From the entries that follow, copy each line in which "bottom" appears.

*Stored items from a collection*
=== Section Start ===

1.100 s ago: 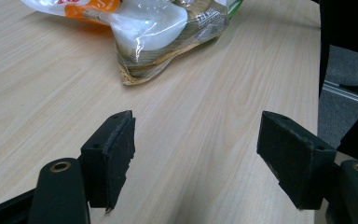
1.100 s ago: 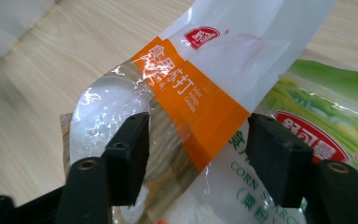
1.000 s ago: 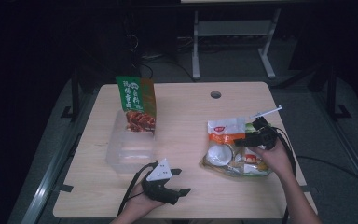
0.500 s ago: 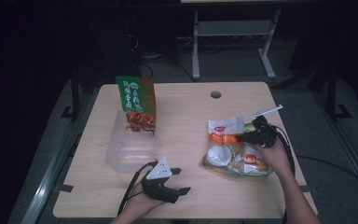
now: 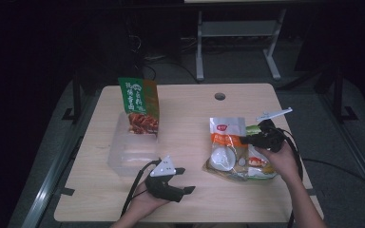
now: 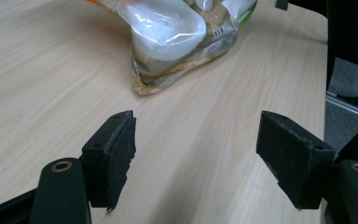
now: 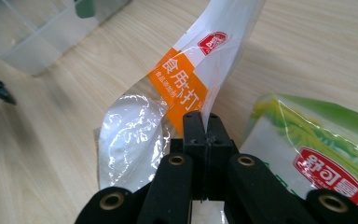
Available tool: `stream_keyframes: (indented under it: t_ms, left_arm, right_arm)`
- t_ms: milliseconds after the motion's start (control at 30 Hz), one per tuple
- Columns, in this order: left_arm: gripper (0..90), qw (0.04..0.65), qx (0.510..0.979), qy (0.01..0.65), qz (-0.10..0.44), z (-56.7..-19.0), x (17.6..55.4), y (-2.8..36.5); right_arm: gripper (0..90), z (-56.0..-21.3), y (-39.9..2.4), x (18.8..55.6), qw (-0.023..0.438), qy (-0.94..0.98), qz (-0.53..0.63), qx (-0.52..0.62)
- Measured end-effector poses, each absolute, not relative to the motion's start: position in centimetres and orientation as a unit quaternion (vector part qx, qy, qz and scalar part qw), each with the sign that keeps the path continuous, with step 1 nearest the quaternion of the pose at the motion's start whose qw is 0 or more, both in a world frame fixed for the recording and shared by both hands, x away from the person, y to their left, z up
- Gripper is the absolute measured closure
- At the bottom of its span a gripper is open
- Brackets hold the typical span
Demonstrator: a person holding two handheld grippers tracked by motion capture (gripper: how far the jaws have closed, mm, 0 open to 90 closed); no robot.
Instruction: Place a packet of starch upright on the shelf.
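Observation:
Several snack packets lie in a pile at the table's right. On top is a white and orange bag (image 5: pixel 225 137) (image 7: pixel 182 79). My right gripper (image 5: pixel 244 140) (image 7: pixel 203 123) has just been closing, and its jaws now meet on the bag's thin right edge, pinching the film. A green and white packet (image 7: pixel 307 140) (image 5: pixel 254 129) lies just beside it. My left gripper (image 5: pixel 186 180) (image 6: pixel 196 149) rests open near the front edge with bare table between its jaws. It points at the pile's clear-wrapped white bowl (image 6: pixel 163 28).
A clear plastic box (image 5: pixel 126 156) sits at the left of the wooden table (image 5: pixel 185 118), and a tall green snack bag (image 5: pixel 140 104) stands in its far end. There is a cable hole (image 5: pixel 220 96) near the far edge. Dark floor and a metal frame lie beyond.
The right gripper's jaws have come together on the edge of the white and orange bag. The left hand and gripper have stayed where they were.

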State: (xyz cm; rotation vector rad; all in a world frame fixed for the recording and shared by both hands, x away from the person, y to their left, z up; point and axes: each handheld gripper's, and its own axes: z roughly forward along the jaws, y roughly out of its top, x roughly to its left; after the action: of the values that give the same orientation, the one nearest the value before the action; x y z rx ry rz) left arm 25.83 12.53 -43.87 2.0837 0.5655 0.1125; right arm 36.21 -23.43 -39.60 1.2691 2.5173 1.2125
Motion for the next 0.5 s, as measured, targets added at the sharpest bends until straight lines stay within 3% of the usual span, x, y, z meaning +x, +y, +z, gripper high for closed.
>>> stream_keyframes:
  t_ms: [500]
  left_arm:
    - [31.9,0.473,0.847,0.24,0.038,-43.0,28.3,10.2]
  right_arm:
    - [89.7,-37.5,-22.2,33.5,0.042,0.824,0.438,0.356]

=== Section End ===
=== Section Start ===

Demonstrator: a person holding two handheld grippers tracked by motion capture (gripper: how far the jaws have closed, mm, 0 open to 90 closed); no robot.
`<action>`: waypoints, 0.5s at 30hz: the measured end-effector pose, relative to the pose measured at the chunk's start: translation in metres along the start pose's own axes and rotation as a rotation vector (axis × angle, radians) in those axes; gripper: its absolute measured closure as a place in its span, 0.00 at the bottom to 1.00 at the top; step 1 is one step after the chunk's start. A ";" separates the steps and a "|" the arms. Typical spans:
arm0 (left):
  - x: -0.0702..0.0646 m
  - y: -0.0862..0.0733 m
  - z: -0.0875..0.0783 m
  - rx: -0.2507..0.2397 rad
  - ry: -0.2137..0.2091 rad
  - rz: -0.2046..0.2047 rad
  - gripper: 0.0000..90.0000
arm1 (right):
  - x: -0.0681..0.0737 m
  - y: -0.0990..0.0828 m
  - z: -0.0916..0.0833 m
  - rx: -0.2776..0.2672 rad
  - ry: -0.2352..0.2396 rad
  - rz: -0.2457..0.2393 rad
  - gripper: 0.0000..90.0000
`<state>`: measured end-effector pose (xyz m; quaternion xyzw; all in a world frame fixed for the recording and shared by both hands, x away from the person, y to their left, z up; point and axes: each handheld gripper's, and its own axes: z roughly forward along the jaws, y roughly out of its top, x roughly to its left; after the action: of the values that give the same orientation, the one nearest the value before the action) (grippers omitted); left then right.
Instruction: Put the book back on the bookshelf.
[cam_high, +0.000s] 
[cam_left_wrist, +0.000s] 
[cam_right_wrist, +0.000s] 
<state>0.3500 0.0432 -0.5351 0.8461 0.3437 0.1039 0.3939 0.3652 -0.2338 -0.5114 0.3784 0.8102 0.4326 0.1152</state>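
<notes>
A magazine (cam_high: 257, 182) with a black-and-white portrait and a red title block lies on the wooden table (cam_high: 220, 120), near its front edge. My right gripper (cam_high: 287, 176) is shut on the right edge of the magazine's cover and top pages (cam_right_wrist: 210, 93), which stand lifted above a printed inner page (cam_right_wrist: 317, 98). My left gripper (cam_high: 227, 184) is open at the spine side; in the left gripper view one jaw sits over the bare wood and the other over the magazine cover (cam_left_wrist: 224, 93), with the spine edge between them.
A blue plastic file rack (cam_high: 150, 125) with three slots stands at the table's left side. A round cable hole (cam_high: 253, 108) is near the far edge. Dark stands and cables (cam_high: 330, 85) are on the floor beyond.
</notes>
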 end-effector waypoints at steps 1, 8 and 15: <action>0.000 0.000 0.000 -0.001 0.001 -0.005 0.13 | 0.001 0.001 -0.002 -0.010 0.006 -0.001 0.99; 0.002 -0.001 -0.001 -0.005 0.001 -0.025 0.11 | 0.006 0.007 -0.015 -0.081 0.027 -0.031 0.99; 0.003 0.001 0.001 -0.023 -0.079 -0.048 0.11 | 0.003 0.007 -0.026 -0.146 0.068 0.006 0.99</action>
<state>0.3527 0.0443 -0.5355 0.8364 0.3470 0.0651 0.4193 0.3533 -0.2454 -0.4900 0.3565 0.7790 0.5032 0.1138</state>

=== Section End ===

*Worked solution*
- At the bottom of its span a gripper is open
`<action>`: waypoints, 0.5s at 30hz: the measured end-effector pose, relative to the pose measured at the chunk's start: translation in metres along the start pose's own axes and rotation as a rotation vector (axis × angle, radians) in those axes; gripper: its absolute measured closure as a place in its span, 0.00 at the bottom to 1.00 at the top; step 1 is one step after the chunk's start. A ";" separates the steps and a "|" the arms. Typical spans:

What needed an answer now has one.